- DIRECTIONS: Please restate every entry exactly. Leave out the pictures.

Records from a data collection:
+ + + + +
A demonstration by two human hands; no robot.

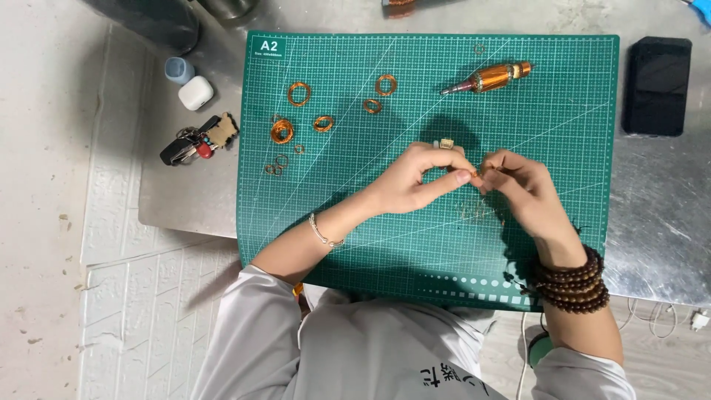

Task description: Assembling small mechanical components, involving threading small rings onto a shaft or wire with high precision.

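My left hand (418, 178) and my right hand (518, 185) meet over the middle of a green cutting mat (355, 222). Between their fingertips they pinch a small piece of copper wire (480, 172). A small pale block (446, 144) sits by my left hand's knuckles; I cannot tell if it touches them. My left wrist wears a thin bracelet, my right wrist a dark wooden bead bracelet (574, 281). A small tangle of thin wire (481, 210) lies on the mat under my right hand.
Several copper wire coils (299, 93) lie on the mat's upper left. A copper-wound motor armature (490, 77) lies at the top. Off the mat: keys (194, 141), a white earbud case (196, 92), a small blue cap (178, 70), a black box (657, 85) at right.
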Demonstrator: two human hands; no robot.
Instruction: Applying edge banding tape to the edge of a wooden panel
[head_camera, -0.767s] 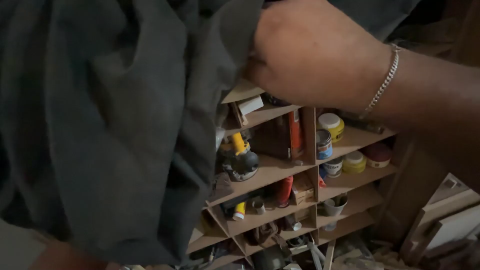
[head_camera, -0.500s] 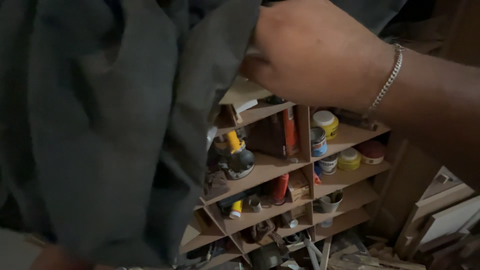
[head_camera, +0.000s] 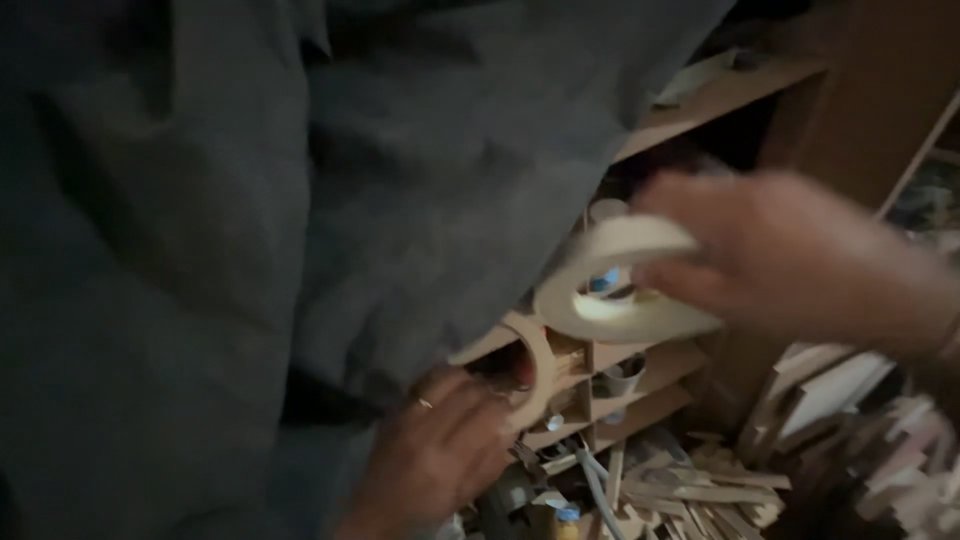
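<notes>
My right hand (head_camera: 800, 260) is at the right, blurred by motion, its fingers closed on a cream roll of tape (head_camera: 610, 290) held in front of the shelves. Lower in the middle, my left hand (head_camera: 440, 455), with a ring on one finger, grips the edge of a tan ring-shaped roll (head_camera: 537, 372) next to the shelf front. A large dark grey cloth (head_camera: 230, 230) hangs over the left and top of the view and hides most of the shelves behind it.
A wooden shelf unit (head_camera: 650, 365) with small pots and cups shows below the cloth. Several loose wood strips and offcuts (head_camera: 700, 490) lie piled at the bottom right. A wooden board (head_camera: 720, 95) slants across the upper right.
My right hand has dropped from the cloth's upper edge and now holds the cream tape roll. My left hand has come into view at the tan ring. The view has shifted down and right.
</notes>
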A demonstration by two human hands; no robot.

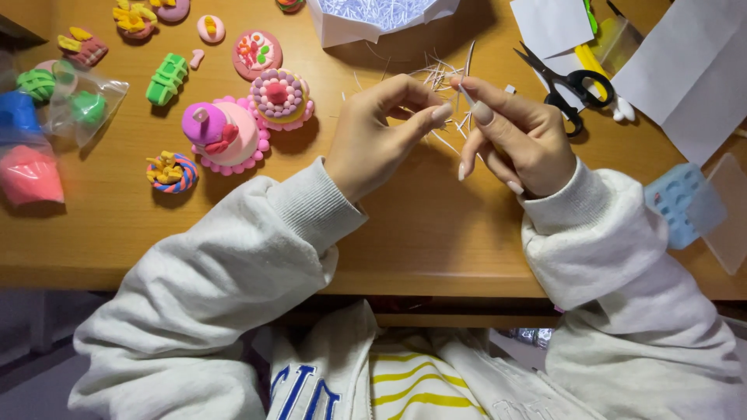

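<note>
Thin white paper strip point(468, 96), short and narrow, pinched between thumb and forefinger of right hand point(520, 140), tilted near upright, held above the table right of centre. Left hand point(381, 132) fingertips close beside it; touching or not, cannot tell.

Warm orange-brown wood on the surface point(420, 225). Left of centre, a pink clay cake point(226, 134) topped in purple, and beside it a cake point(280, 97) ringed with lilac and pink dots. Green ridged clay piece point(166, 78) upper left. Black scissors point(564, 85) upper right, white paper strips point(443, 78) at top centre, a pale blue tray point(675, 204) on the right. Cream sleeves point(233, 272) below.
</note>
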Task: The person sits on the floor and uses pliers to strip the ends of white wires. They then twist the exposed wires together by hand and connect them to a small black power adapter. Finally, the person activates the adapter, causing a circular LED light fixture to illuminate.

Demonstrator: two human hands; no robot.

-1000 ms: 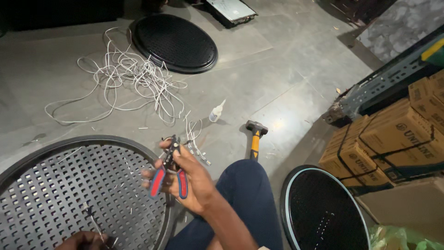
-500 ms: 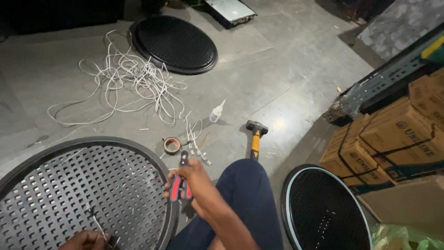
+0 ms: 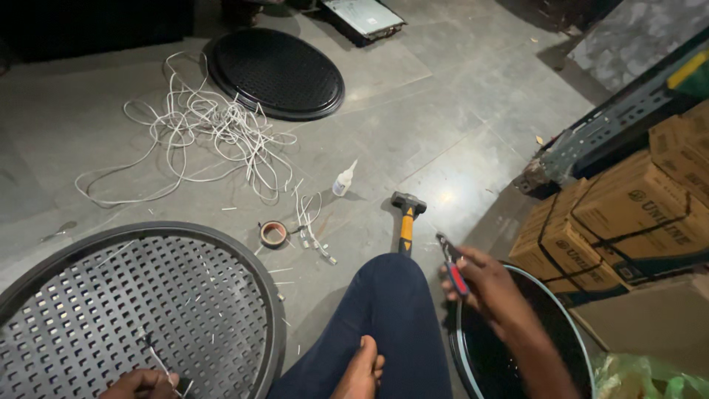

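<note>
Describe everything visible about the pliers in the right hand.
The pliers have red and blue grips and dark metal jaws that point up and left, away from the person. The right hand wraps the grips, hiding most of them. The tool is held in the air, right of the raised knee and above the rim of a dark round grille.

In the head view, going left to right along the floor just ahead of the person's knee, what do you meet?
Perforated round grille → tape roll → short white wire pieces → small glue bottle → hammer → red-handled pliers in the right hand → strapped cardboard boxes.
</note>
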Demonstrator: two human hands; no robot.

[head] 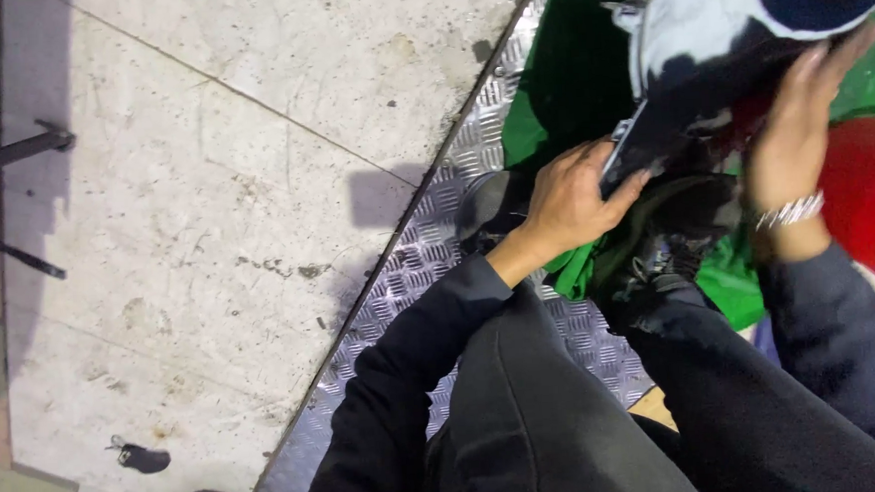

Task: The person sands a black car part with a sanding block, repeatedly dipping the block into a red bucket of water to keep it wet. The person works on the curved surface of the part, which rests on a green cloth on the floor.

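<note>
Nearest the camera, the person's dark trouser legs (566,419) are filling the lower frame, standing on a strip of ridged metal plate (428,246) beside a pale stone floor (205,188). Just beyond the knees, the left hand (570,204) is reaching forward with its fingers (622,188) curled and pinching the lower edge of a dark and pale blue garment (706,32). The right hand (795,122), wearing a silvery bracelet (787,212), is lying flat against the garment's side with fingers pressed together and stretched upward; the blur is hiding whether the thumb is gripping. The garment is hanging at the top right, above a green cloth (559,80) and dark shoes (657,244), with a red tub (874,193) just beside the right wrist.

The hold looks uneven: only one hand appears to be truly clasping the cloth, so it could be slipping loose and dropping onto the shoes or the grimy plate. The bracelet may also be snagging the fabric.
</note>
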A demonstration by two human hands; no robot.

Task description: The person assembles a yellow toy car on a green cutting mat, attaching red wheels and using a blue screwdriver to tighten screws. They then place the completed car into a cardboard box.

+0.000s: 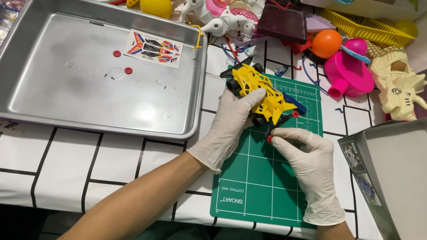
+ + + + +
- ANSWER BOX:
A demonstration by two human hands; no robot.


Task description: Assembling small mechanical components, involving threading small rings onto a shaft or wire with high precision.

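My left hand (418, 178) and my right hand (518, 185) meet over the middle of a green cutting mat (355, 222). Between their fingertips they pinch a small piece of copper wire (480, 172). A small pale block (446, 144) sits by my left hand's knuckles; I cannot tell if it touches them. My left wrist wears a thin bracelet, my right wrist a dark wooden bead bracelet (574, 281). A small tangle of thin wire (481, 210) lies on the mat under my right hand.
Several copper wire coils (299, 93) lie on the mat's upper left. A copper-wound motor armature (490, 77) lies at the top. Off the mat: keys (194, 141), a white earbud case (196, 92), a small blue cap (178, 70), a black box (657, 85) at right.
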Demonstrator: two human hands; no robot.
Instruction: Applying edge banding tape to the edge of a wooden panel
[head_camera, -0.767s] 
[head_camera, -0.500s] 
[head_camera, +0.000s] 
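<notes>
My right hand (head_camera: 800, 260) is at the right, blurred by motion, its fingers closed on a cream roll of tape (head_camera: 610, 290) held in front of the shelves. Lower in the middle, my left hand (head_camera: 440, 455), with a ring on one finger, grips the edge of a tan ring-shaped roll (head_camera: 537, 372) next to the shelf front. A large dark grey cloth (head_camera: 230, 230) hangs over the left and top of the view and hides most of the shelves behind it.
A wooden shelf unit (head_camera: 650, 365) with small pots and cups shows below the cloth. Several loose wood strips and offcuts (head_camera: 700, 490) lie piled at the bottom right. A wooden board (head_camera: 720, 95) slants across the upper right.
My right hand has dropped from the cloth's upper edge and now holds the cream tape roll. My left hand has come into view at the tan ring. The view has shifted down and right.
</notes>
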A demonstration by two human hands; no robot.


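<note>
Thin white paper strip point(468, 96), short and narrow, pinched between thumb and forefinger of right hand point(520, 140), tilted near upright, held above the table right of centre. Left hand point(381, 132) fingertips close beside it; touching or not, cannot tell.

Warm orange-brown wood on the surface point(420, 225). Left of centre, a pink clay cake point(226, 134) topped in purple, and beside it a cake point(280, 97) ringed with lilac and pink dots. Green ridged clay piece point(166, 78) upper left. Black scissors point(564, 85) upper right, white paper strips point(443, 78) at top centre, a pale blue tray point(675, 204) on the right. Cream sleeves point(233, 272) below.
</note>
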Task: The person sits on the floor and uses pliers to strip the ends of white wires. They then twist the exposed wires together by hand and connect them to a small black power adapter. Finally, the person activates the adapter, causing a circular LED light fixture to illuminate.

Demonstrator: two human hands; no robot.

-1000 ms: 
-500 ms: 
+0 ms: 

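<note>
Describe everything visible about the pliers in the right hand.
The pliers have red and blue grips and dark metal jaws that point up and left, away from the person. The right hand wraps the grips, hiding most of them. The tool is held in the air, right of the raised knee and above the rim of a dark round grille.

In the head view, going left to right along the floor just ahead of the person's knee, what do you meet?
Perforated round grille → tape roll → short white wire pieces → small glue bottle → hammer → red-handled pliers in the right hand → strapped cardboard boxes.
</note>
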Demonstrator: two human hands; no robot.

[head] 

Task: The person sands a black car part with a sanding block, repeatedly dipping the block into a red bucket of water to keep it wet. The person works on the curved surface of the part, which rests on a green cloth on the floor.

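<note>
Nearest the camera, the person's dark trouser legs (566,419) are filling the lower frame, standing on a strip of ridged metal plate (428,246) beside a pale stone floor (205,188). Just beyond the knees, the left hand (570,204) is reaching forward with its fingers (622,188) curled and pinching the lower edge of a dark and pale blue garment (706,32). The right hand (795,122), wearing a silvery bracelet (787,212), is lying flat against the garment's side with fingers pressed together and stretched upward; the blur is hiding whether the thumb is gripping. The garment is hanging at the top right, above a green cloth (559,80) and dark shoes (657,244), with a red tub (874,193) just beside the right wrist.

The hold looks uneven: only one hand appears to be truly clasping the cloth, so it could be slipping loose and dropping onto the shoes or the grimy plate. The bracelet may also be snagging the fabric.
</note>
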A demonstration by two human hands; no robot.

Task description: The person assembles a yellow toy car on a green cutting mat, attaching red wheels and using a blue screwdriver to tighten screws. They then place the completed car into a cardboard box.

+0.000s: 

No more is needed for this exercise.